DATASET CONTENT:
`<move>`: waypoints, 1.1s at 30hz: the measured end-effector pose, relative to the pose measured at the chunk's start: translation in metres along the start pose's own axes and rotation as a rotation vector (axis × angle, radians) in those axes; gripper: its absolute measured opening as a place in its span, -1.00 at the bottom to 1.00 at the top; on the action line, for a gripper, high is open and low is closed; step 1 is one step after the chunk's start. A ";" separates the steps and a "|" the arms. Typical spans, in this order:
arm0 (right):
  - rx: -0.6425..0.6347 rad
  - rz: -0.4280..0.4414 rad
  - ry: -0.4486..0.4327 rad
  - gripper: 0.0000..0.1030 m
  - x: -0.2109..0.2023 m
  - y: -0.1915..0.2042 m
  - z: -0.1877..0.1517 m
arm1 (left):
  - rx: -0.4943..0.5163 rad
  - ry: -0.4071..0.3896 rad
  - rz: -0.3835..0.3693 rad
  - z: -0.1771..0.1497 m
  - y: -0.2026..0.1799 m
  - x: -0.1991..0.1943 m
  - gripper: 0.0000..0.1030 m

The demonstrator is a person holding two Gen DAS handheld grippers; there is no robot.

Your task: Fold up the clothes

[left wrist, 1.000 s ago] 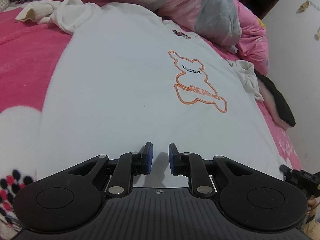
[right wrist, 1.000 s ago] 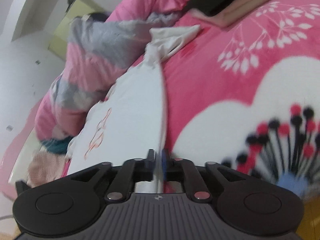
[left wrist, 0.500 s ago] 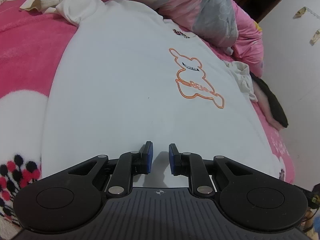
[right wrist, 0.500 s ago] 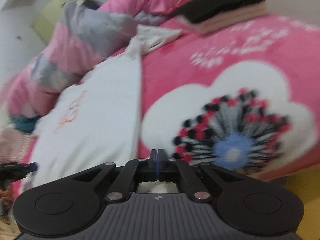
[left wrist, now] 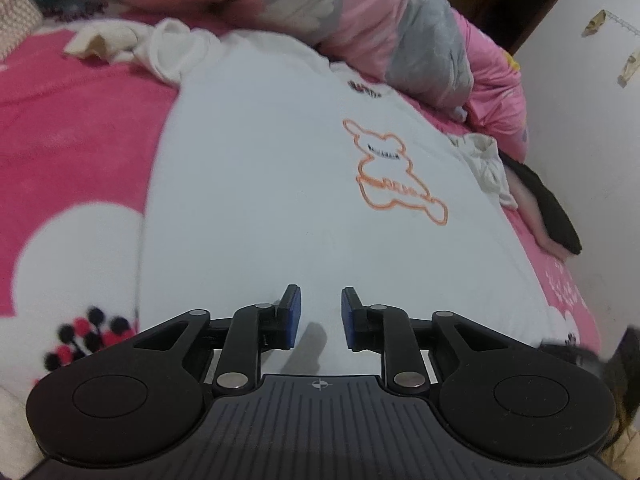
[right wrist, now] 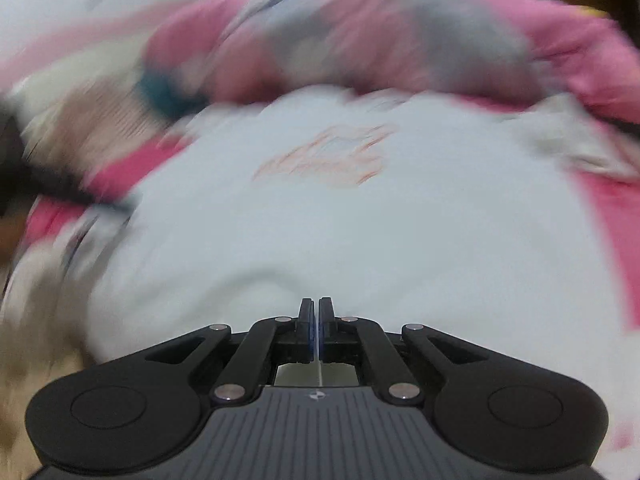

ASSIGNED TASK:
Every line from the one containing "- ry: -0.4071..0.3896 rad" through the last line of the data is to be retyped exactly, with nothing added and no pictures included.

OUTPUT BELOW:
  - ry: -0.4071..0.3896 rad
  - rz: -0.3835..0.3693 rad
  - z: -0.1771..0.1497 m
  - y: -0.2026..0.1799 m
  - x: -0.1991..0.1943 m
  - gripper: 0.0000..0.1030 m

The demonstrator is a person holding two Gen DAS handheld grippers; there is no robot.

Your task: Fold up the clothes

[left wrist, 1.000 s ago] 
[right wrist, 1.000 s ago] 
[left wrist, 0.500 s ago] 
[right wrist, 0.500 s ago] 
[left wrist, now] 
[right wrist, now] 

The work on this exercise is done.